Whereas Amir’s presence watches over the Sandi, one particular presence was conspicuously lacking in the next museum, the Monumen Yogya Kembali. Despite Soeharto having personally inaugurated the museum in July 1989, his presence has been carefully but steadily diminished following the collapse of the Orde Baru. Likewise, General A. H. Nasution, one of Soeharto’s strongest competitors for the historical limelight, was notably absent among the artefacts contained within this cone-shaped museum—except, that is, for one photo, in which we can glimpse his back.
This lacuna was wonderfully filled an hour’s drive away from Yogyakarta, in Kalibawang. There, under the shade of a large tree, an imposing roadside monolith—the Monumen Markas Besar Komando Djawa—commemorates Nasution’s tenacious stand against the violent onslaught of the Dutch. Just across a river that used to mark the limits of Dutch influence in the region and perched on a 700-meter-high rocky outcrop within sight of Yogyakarta proper, history became almost palpable for the researchers gathered there. It truly came alive when a village elder, Ibu Niti, regaled us with stories of how the villagers fed and protected Nasution, who had introduced himself locally as a teacher.

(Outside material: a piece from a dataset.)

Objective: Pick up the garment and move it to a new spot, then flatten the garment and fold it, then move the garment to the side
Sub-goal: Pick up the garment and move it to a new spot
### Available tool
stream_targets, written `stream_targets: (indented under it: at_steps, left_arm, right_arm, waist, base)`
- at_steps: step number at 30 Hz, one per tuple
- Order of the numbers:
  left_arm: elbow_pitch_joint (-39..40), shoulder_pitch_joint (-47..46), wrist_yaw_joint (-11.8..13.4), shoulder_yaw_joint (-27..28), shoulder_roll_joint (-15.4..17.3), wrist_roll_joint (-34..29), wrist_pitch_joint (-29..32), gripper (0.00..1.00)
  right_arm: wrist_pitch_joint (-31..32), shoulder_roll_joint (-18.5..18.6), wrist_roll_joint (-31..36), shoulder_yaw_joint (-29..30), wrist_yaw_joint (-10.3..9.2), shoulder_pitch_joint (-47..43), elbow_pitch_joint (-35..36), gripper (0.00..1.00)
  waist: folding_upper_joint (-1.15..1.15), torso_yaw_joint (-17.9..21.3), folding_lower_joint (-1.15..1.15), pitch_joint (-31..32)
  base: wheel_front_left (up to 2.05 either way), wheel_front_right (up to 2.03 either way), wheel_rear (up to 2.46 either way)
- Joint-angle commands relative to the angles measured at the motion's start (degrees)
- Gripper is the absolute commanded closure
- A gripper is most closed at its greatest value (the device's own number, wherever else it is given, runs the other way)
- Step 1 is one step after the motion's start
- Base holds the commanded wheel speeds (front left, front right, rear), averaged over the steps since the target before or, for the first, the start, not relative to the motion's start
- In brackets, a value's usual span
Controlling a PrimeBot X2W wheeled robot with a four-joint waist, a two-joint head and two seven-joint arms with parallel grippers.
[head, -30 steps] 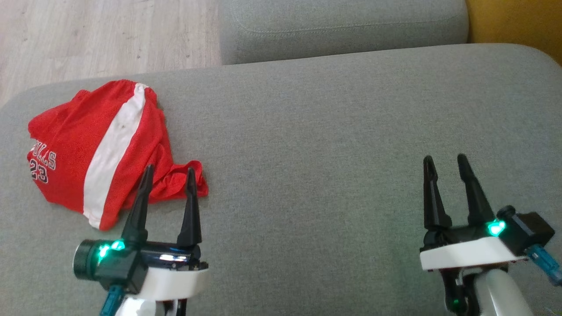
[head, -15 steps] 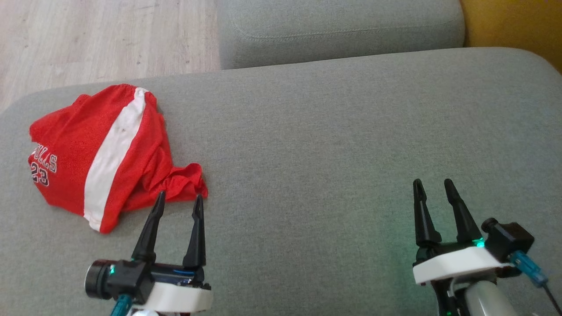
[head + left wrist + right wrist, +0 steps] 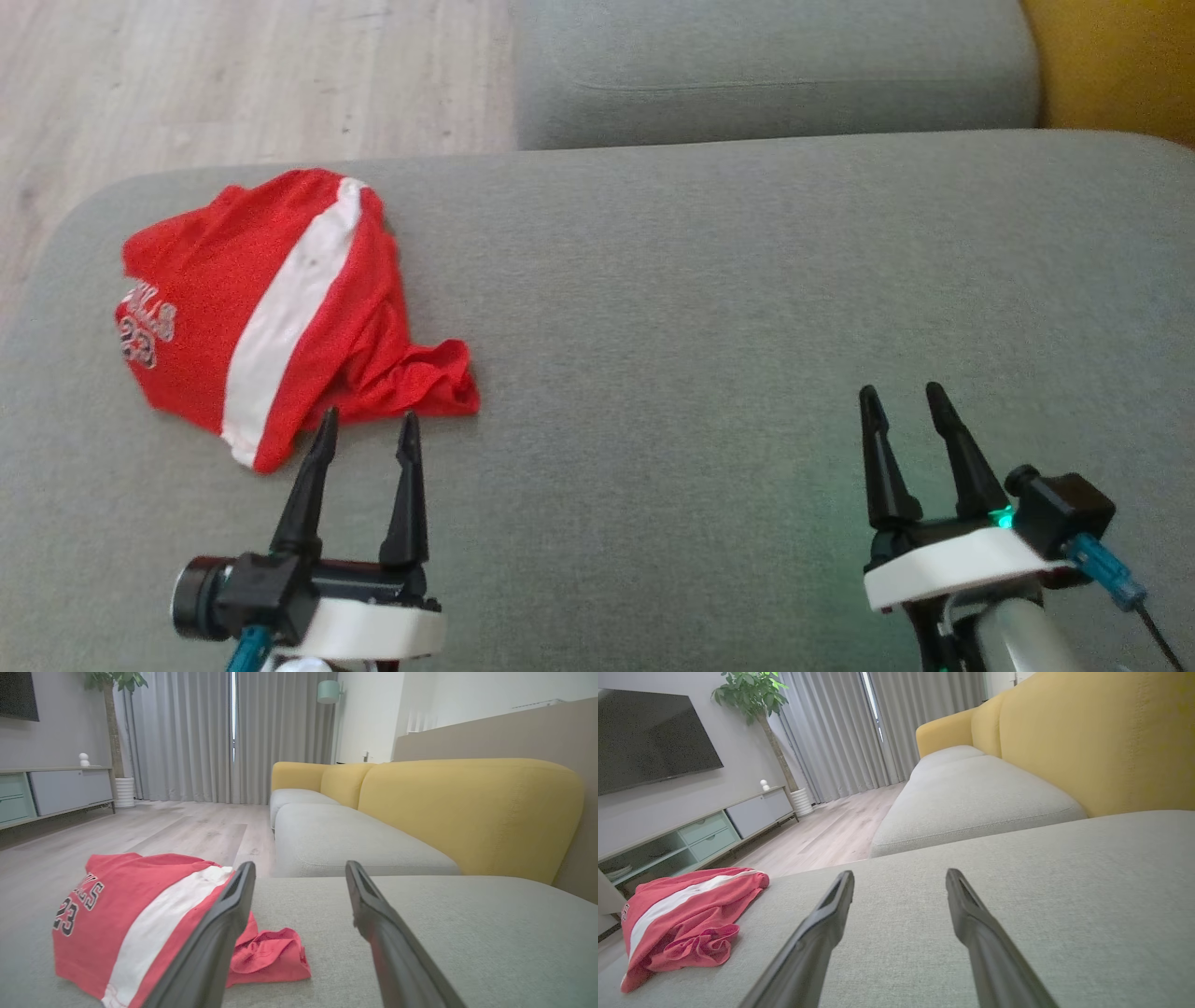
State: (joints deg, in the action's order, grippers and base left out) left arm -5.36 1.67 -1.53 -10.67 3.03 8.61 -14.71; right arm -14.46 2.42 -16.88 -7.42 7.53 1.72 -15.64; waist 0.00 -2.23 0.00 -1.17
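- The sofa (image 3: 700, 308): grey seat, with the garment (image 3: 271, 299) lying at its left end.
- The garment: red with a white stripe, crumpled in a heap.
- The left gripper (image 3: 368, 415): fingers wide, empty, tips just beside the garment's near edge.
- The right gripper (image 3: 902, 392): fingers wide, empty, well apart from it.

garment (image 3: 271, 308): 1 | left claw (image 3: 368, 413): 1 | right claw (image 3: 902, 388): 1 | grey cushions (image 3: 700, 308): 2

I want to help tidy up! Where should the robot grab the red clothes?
Probably the bunched corner of the red garment, from the near side with the left tool: that lump rises off the grey cushion, just ahead of its open fingers.
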Motion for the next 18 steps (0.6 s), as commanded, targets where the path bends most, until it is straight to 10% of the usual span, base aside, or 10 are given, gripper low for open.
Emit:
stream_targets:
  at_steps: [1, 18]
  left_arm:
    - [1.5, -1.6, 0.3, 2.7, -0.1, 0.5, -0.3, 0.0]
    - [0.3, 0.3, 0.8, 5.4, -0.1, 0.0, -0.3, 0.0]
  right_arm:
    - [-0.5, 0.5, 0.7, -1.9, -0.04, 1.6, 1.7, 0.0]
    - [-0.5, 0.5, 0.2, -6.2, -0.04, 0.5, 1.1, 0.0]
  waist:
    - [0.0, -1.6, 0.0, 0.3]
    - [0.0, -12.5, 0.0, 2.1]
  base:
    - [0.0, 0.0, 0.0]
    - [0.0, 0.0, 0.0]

Years later, Nasution helicoptered back into the area to thank the villagers. Needless to say, the Commander of Java is still fondly remembered. Perhaps Soeharto’s legacy is, by now, less salonfähig and therefore his family has deemed financing a Soeharto museum—our last stop—necessary. This shrine deftly crosses the line from history into the realm of make-believe. A lengthy video presentation, for example, showcases thousands of pictures highlighting Soeharto’s role as a father figure who modernized Indonesia. Helped along by many other artefacts in the museum, such a one-sided display of Soeharto’s terms in office effectively whitewashes the violent consequences of a decidedly darker streak to his character and period in power.
For the Dutch researchers specifically, this trip put a great deal into perspective. On the one hand, it appears that the heinous Dutch outburst of violence only appears in displays as one variable in the equation that is the struggle for Indonesian independence and the founding of the Republic. On the other, we experienced first-hand that in Indonesia—regardless of its varying interpretations—the history of the revolution is situated very closely to the surface of daily life. The latter is the red thread that linked the museums. The Indonesian engagement with its colonial past is, of course, starkly contrasts with how the Dutch have traditionally interacted with theirs: through forgetting, ignoring blind spots and sometimes maintaining preconceived notions that continue to hold sway up to the present day. The bus full of researchers has a long road ahead of itself, but the beginning of its journey—experiencing Indonesian perspectives together with Indonesian researchers—has been tremendously valuable.